**HOW TO COMPLETE THIS TASK**. Which lines of the listing below contain the word "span"? Return them.

Start of Block

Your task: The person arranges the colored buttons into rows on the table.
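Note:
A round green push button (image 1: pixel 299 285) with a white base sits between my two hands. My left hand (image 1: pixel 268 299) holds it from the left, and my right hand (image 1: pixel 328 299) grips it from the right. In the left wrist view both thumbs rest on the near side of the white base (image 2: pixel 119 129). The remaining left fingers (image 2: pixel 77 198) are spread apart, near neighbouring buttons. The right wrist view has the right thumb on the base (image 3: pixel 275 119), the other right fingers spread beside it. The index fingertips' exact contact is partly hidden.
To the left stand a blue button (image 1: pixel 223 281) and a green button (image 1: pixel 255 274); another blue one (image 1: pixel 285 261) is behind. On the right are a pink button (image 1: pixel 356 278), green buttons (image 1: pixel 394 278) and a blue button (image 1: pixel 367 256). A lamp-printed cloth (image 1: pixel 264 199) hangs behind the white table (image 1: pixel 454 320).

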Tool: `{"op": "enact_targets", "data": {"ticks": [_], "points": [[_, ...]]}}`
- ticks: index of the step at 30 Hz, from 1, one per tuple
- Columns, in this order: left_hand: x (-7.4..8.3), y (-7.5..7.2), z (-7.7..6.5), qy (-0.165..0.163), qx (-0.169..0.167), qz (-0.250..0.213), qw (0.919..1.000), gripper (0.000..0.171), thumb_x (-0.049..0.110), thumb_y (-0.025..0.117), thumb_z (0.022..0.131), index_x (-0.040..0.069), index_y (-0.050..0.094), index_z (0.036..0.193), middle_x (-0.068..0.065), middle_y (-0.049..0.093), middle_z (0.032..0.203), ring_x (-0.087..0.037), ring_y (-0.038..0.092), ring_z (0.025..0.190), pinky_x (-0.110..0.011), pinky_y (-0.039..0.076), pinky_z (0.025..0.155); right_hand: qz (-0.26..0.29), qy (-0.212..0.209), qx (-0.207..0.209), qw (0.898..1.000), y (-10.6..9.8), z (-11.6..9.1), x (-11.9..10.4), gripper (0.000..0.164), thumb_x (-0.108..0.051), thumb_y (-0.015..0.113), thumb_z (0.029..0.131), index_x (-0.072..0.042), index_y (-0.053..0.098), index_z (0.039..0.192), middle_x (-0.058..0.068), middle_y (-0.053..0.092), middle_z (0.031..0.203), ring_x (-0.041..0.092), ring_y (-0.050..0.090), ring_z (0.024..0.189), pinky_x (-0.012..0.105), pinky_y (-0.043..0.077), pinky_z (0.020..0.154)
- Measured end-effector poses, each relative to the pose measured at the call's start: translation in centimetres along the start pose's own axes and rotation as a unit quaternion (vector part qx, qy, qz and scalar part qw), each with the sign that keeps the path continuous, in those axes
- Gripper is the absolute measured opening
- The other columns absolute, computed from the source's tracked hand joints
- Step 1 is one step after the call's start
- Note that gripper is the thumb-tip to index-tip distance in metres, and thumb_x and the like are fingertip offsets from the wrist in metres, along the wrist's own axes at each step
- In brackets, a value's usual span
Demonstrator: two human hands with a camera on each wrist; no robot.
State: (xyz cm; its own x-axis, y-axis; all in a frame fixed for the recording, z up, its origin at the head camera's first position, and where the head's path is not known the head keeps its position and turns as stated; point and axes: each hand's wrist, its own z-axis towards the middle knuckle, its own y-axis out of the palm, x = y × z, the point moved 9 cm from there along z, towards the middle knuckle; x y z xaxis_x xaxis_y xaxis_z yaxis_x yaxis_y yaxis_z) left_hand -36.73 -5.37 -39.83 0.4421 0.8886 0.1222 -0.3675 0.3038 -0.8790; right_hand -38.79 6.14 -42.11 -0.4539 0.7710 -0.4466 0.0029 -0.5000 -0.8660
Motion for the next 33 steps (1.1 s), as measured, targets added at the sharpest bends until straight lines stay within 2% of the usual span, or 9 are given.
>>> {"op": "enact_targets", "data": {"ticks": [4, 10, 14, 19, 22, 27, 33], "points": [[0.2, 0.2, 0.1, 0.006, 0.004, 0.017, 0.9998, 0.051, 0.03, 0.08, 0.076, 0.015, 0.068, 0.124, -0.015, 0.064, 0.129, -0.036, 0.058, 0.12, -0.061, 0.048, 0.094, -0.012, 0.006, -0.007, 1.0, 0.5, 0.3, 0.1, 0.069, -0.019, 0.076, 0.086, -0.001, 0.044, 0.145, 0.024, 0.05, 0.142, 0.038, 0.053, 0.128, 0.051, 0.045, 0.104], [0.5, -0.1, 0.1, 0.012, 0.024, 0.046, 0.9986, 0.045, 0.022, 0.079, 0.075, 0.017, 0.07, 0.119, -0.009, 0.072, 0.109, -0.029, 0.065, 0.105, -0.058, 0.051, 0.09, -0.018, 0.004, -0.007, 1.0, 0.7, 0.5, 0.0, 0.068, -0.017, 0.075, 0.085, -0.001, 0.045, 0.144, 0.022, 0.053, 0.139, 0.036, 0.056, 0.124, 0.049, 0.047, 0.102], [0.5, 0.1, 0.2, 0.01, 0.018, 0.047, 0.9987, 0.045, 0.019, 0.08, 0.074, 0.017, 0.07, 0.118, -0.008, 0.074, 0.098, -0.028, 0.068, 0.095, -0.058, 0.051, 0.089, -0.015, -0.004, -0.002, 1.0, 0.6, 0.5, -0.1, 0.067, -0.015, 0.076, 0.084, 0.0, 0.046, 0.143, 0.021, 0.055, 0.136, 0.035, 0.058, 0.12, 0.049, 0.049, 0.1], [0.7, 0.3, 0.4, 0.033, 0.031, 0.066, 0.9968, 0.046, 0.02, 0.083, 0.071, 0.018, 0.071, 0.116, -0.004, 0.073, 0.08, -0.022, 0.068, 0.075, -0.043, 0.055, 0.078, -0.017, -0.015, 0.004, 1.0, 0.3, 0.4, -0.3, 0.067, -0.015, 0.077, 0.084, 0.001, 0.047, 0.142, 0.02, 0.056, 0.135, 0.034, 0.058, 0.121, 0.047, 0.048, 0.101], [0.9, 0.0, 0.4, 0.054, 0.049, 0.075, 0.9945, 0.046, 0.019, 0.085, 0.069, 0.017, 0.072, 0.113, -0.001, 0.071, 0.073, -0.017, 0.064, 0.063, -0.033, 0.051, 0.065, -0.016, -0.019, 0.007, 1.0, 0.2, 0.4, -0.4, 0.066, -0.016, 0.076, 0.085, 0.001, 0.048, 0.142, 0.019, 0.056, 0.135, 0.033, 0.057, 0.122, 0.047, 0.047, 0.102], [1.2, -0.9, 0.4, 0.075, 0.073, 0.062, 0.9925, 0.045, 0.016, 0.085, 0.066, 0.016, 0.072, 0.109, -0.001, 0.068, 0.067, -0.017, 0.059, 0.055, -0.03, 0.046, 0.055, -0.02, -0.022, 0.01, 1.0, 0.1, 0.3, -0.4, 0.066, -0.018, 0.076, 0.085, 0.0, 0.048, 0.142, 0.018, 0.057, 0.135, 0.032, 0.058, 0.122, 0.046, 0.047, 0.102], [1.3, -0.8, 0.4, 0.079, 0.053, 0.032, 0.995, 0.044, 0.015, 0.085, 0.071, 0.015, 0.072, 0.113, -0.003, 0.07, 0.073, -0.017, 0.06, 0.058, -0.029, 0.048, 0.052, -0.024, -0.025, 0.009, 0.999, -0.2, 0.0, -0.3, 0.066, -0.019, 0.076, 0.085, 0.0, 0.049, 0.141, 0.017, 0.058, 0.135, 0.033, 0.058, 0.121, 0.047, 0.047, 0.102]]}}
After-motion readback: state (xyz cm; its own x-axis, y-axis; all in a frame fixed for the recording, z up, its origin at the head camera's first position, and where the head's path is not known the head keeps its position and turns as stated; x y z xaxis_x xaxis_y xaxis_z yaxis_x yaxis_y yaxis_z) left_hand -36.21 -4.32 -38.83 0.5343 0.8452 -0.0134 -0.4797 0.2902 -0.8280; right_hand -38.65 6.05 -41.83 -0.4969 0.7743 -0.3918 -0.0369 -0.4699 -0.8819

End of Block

**ANSWER**.
- In brackets, a value's usual span
Motion for the next 33 steps (1.1 s), as measured, targets added at the sharpest bends until straight lines stay within 2% of the usual span, or 9 are given.

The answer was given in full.